### WHAT IS EXPECTED
With the records below as your source, retype each line exactly from the top down to the line that contains "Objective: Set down", and include that line.

*** Opening of SOURCE DATA ***

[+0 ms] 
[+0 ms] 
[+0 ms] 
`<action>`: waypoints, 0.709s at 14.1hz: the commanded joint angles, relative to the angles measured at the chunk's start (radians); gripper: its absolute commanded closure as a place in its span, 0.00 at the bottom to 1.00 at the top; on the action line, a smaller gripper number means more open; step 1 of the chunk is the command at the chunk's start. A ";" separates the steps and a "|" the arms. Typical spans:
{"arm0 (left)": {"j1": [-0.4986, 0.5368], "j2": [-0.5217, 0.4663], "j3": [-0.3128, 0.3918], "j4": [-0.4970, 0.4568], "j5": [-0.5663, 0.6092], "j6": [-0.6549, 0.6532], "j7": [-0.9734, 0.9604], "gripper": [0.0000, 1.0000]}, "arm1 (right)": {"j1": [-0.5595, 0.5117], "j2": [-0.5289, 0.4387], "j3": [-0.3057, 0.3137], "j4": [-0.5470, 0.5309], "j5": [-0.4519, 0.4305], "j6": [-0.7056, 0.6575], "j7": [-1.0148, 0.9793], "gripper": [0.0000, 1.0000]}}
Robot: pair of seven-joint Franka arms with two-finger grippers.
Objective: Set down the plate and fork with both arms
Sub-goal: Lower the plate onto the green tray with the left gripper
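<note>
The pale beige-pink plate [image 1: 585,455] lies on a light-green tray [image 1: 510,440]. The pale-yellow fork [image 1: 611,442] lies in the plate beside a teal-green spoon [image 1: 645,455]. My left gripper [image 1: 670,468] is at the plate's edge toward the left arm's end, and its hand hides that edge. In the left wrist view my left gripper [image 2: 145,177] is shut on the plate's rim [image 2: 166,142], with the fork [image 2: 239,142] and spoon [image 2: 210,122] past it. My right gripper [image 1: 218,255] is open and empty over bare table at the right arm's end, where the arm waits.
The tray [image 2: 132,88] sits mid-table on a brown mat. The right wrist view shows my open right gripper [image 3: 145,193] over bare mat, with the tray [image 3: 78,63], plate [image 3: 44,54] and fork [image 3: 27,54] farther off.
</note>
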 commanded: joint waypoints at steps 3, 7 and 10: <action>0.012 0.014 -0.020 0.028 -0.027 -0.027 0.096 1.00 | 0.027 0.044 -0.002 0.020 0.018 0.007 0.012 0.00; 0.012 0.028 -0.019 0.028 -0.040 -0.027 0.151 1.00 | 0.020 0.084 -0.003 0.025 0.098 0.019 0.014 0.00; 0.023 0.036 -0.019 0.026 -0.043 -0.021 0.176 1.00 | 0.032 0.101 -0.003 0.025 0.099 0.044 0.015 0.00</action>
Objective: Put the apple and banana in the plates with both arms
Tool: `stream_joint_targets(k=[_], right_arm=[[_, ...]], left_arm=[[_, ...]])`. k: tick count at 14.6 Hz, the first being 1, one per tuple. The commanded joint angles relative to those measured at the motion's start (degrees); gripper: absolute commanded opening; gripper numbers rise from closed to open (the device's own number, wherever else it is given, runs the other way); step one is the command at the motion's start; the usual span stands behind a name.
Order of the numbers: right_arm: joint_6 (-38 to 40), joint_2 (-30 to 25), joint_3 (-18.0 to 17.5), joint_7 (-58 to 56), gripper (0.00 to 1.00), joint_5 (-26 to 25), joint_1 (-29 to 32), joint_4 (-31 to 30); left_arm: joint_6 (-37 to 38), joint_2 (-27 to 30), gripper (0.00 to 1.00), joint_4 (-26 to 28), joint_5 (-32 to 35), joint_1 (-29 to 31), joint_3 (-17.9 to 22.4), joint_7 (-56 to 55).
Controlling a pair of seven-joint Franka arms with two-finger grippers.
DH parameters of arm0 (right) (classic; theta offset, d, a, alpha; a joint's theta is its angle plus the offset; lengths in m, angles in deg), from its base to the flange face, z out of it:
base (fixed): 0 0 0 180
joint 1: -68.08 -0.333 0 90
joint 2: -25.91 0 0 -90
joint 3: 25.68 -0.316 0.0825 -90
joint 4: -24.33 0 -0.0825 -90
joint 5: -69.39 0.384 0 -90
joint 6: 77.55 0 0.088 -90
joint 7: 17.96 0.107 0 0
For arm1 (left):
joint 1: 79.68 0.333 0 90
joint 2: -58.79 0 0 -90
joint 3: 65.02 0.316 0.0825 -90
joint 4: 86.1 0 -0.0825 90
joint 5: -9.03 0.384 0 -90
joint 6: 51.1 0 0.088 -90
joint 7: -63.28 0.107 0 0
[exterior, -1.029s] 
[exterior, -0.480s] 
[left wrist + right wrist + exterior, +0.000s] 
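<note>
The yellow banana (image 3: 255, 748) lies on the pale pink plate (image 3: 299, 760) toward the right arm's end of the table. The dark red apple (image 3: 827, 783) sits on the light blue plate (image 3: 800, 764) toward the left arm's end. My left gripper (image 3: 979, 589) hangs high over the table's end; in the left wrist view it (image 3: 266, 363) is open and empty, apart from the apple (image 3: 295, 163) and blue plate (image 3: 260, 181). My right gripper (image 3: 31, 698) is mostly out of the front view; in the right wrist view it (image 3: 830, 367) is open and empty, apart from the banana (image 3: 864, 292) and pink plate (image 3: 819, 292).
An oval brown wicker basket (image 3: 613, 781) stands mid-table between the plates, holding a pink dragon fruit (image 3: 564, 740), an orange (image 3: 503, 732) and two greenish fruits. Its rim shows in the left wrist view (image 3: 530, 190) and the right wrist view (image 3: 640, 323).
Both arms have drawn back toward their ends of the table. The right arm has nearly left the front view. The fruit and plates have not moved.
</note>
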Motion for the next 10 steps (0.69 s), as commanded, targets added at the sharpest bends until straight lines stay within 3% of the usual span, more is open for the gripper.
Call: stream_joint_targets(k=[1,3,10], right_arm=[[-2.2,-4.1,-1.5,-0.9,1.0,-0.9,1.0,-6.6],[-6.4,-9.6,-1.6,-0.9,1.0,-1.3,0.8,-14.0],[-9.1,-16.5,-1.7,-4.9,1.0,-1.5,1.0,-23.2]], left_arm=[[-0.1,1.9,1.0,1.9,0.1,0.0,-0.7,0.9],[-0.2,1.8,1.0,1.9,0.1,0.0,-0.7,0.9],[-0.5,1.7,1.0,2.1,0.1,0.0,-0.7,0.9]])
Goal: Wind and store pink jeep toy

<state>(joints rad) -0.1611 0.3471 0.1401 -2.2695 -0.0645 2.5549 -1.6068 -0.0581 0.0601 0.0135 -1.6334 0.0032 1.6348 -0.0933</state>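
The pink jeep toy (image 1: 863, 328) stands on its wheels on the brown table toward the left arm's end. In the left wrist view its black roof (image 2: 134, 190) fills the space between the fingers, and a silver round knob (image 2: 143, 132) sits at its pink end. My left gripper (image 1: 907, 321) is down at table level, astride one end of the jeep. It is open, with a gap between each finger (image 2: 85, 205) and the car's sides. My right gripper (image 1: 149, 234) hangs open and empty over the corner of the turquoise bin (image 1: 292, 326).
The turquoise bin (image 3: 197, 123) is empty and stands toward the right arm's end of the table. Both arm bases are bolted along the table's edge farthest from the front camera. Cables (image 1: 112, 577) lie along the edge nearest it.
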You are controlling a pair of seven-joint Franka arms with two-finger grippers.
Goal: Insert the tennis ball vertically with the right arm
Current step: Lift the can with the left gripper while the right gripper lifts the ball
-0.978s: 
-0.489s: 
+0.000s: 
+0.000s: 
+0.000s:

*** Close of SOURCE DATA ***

### EXERCISE RESPONSE
[+0 ms] 
[+0 ms] 
[+0 ms] 
`<action>`: waypoints, 0.709s at 14.1hz: the commanded joint angles, relative to the angles measured at the chunk's start (radians); gripper: its absolute commanded closure as a place in its span, 0.00 at the bottom to 1.00 at the top; on the action line, a smaller gripper number means more open; step 1 of the chunk is the command at the chunk's start. A ";" separates the steps and a "|" the arms. Typical spans:
{"arm0 (left)": {"j1": [-0.4986, 0.5368], "j2": [-0.5217, 0.4663], "j3": [-0.3128, 0.3918], "j4": [-0.4970, 0.4568], "j5": [-0.5663, 0.6092], "j6": [-0.6549, 0.6532], "j7": [-0.9734, 0.9604], "gripper": [0.0000, 1.0000]}, "arm1 (right)": {"j1": [-0.5595, 0.5117], "j2": [-0.5289, 0.4387], "j3": [-0.3057, 0.3137], "j4": [-0.5470, 0.5309], "j5": [-0.4519, 0.4305], "j6": [-0.7056, 0.6575], "j7": [-1.0148, 0.9793], "gripper": [0.0000, 1.0000]}}
Robot: pair of seven-joint Franka arms with two-finger grippers.
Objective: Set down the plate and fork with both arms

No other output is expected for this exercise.